Submitted to: Functional Plant Biology
Publication Type: Peer Reviewed Journal
Publication Acceptance Date: 8/5/2008
Publication Date: 11/29/2008
Citation: Broz, A.K., Manter, D.K., Calloway, R.M., Paschke, M.W., Vivanco, J.M. 2008. A molecular approach to understanding plant-plant interactions in the context of invasion biology.Functional Plant Biology. 35:1123-1134.

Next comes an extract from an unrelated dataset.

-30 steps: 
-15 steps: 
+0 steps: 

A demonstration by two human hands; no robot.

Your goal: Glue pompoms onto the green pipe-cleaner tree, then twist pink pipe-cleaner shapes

Technical Abstract: Competition is a major determinant of plant community structure, and can influence the size and reproductive fitness of a species. Therefore, competitive responses may arise from alterations in gene expression and plant function when an individual is confronted with new competitors. We explored competition at the level of gene expression by hybridizing transcripts from Centaurea maculosa Lam., one of North America’s most invasive exotic plant species, to an Arabidopsis microarray chip. Centaurea was grown in competition with Festuca idahoensis Elmer, a native species that generally has weak competitive effects against Centaurea; Gaillardia aristata Pursh, a native species that tends to be a much stronger competitor against Centaurea; and alone (control). Some transcripts were induced or repressed to a similar extent regardless of the plant neighbor grown with Centaurea. Other transcripts showed differential expression that was specific to the competitor species, possibly indicating a species-specific aspect of Centaurea’s competitive response. To our knowledge, these results are the first to identify genes in an invasive plant that are induced or repressed by plant neighbors and provide a new avenue of insight into the molecular aspects of plant competitive ability.